YOUR TASK
Would you restate each line of the data below word for word, without its pictures?

(Dataset items)
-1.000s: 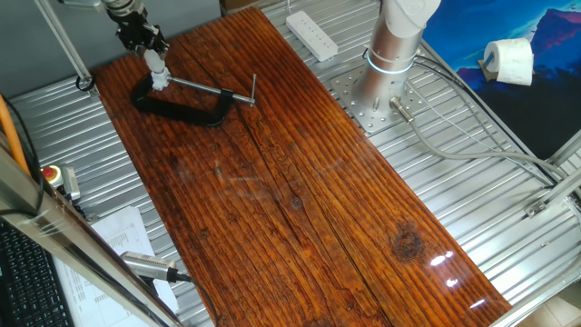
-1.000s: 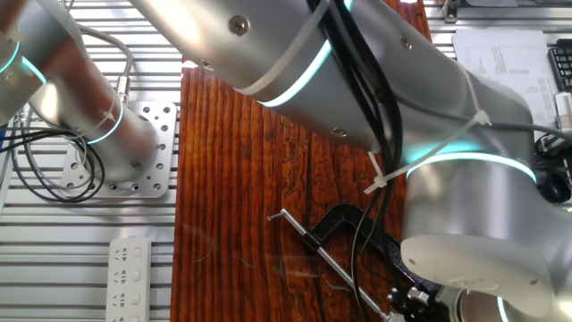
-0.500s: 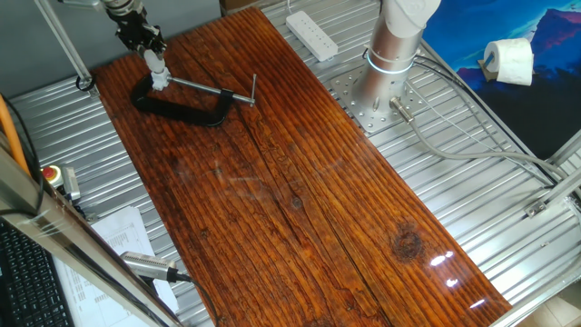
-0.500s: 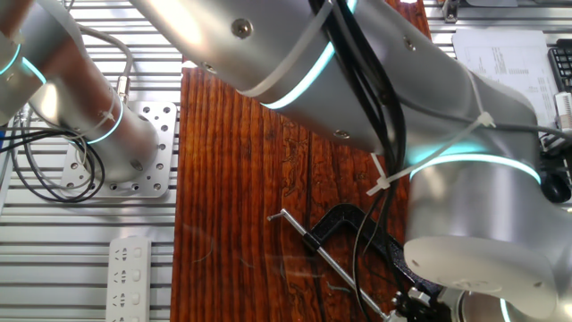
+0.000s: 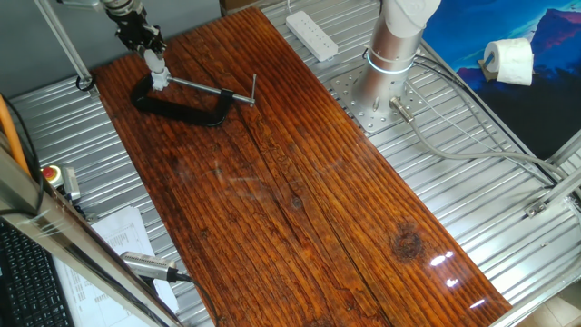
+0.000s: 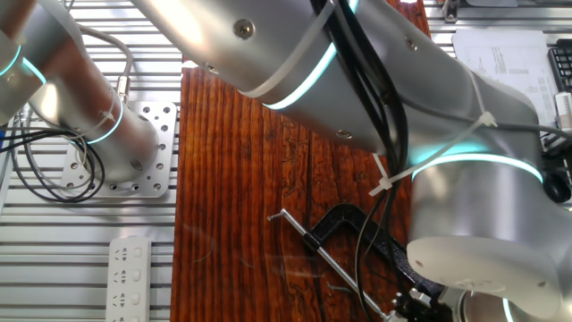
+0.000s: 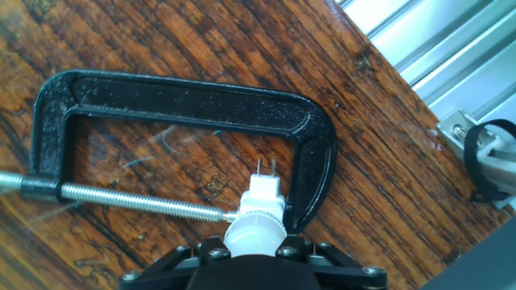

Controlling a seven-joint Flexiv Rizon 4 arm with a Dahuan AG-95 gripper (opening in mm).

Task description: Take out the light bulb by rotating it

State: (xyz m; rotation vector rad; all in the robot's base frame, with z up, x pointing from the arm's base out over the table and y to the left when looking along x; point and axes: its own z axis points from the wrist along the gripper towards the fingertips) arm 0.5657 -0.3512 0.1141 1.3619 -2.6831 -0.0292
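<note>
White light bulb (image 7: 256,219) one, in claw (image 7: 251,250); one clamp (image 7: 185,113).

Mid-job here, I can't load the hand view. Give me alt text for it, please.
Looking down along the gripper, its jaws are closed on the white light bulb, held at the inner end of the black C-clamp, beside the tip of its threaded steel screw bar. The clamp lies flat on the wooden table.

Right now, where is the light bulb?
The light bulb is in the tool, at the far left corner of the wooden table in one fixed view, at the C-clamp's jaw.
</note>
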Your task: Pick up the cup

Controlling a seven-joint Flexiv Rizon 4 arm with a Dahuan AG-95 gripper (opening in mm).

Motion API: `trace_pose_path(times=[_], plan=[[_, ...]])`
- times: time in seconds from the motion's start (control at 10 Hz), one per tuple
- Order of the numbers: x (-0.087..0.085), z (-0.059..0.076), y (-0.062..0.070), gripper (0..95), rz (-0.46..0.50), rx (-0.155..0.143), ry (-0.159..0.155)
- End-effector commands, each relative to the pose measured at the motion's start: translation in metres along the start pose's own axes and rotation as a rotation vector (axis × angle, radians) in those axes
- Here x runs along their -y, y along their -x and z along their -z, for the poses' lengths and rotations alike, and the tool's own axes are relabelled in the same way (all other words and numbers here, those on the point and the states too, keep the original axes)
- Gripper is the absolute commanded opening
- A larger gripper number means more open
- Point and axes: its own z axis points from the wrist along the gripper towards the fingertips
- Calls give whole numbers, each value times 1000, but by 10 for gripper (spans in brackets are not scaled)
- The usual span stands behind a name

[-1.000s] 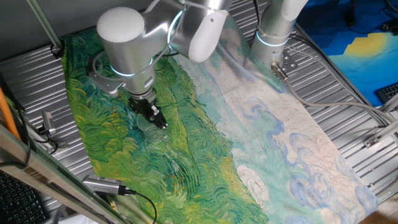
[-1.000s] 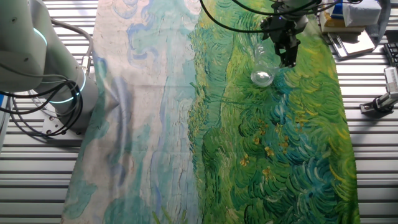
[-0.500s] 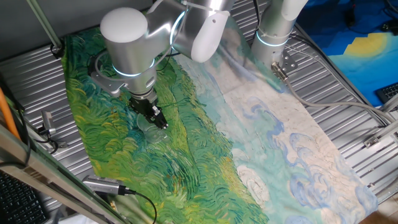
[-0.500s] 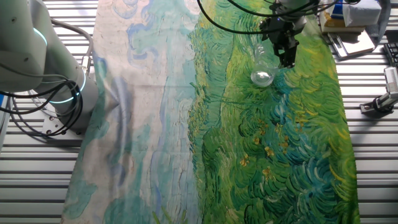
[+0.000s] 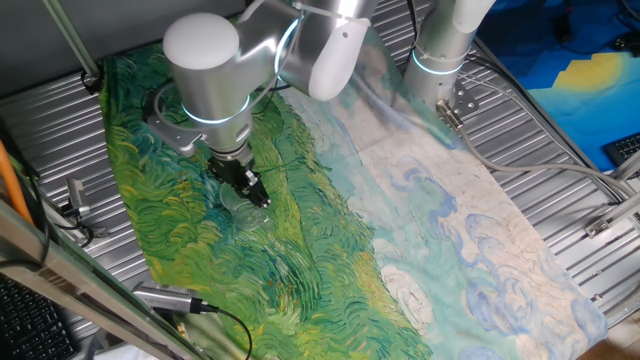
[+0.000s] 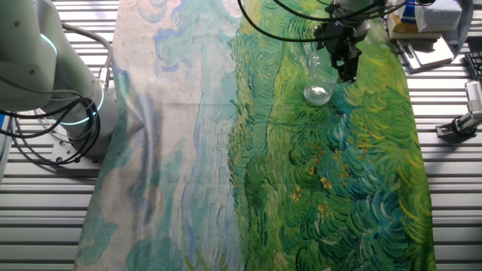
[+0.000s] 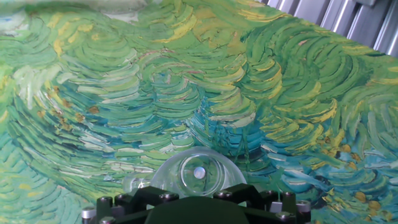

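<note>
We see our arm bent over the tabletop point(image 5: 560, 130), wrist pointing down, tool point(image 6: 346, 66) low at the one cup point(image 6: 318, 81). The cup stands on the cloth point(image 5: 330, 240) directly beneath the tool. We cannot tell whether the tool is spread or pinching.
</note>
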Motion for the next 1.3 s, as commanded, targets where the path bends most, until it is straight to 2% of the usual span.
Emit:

TASK ANSWER
-1.000s: 
-1.000s: 
-0.500s: 
-0.500s: 
+0.000s: 
+0.000s: 
+0.000s: 

Controlling a seven-joint Flexiv Rizon 4 arm with a Dahuan AG-95 gripper (opening in mm).

Task description: Take out the light bulb by rotating it

State: (xyz m; rotation vector rad; all in the robot's base frame, with z up, x pointing from the arm's base out over the table and y to the left when looking along x; point and axes: its own z axis points from the wrist along the gripper towards the fingertips) arm 0.5657 -0.3512 0.1141 1.3619 -2.6831 -0.0292
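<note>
White light bulb (image 7: 256,219) one, in claw (image 7: 251,250); one clamp (image 7: 185,113).

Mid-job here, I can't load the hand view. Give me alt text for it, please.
Looking down along the gripper, its jaws are closed on the white light bulb, held at the inner end of the black C-clamp, beside the tip of its threaded steel screw bar. The clamp lies flat on the wooden table.

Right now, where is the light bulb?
The light bulb is in the tool, at the far left corner of the wooden table in one fixed view, at the C-clamp's jaw.
</note>
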Your task: Pick up the cup

Controlling a seven-joint Flexiv Rizon 4 arm with a Dahuan AG-95 gripper (opening in mm).

Motion API: `trace_pose_path(times=[_], plan=[[_, ...]])`
- times: time in seconds from the motion's start (control at 10 Hz), one per tuple
- Order of the numbers: x (-0.087..0.085), z (-0.059..0.076), y (-0.062..0.070), gripper (0..95), rz (-0.46..0.50), rx (-0.155..0.143), ry (-0.159..0.155)
- End-effector commands, each relative to the pose measured at the motion's start: translation in metres along the start pose's own axes and rotation as a rotation vector (axis × angle, radians) in those axes
- Here x runs along their -y, y along their -x and z along their -z, for the poses' lengths and rotations alike, and the tool's own axes are relabelled in the same way (all other words and numbers here, those on the point and the states too, keep the original axes)
- Gripper is the absolute commanded opening
- A larger gripper number means more open
- Point and axes: its own z axis points from the wrist along the gripper towards the fingertips
- Calls give whole numbers, each value times 1000, but by 10 for gripper (spans in brackets are not scaled)
- The usual span stands behind a name

[-1.000s] 
[-1.000s] 
[-0.500s] 
[-0.500s] 
[+0.000s] 
[+0.000s] 
[+0.000s] 

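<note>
We see our arm bent over the tabletop point(image 5: 560, 130), wrist pointing down, tool point(image 6: 346, 66) low at the one cup point(image 6: 318, 81). The cup stands on the cloth point(image 5: 330, 240) directly beneath the tool. We cannot tell whether the tool is spread or pinching.
</note>
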Motion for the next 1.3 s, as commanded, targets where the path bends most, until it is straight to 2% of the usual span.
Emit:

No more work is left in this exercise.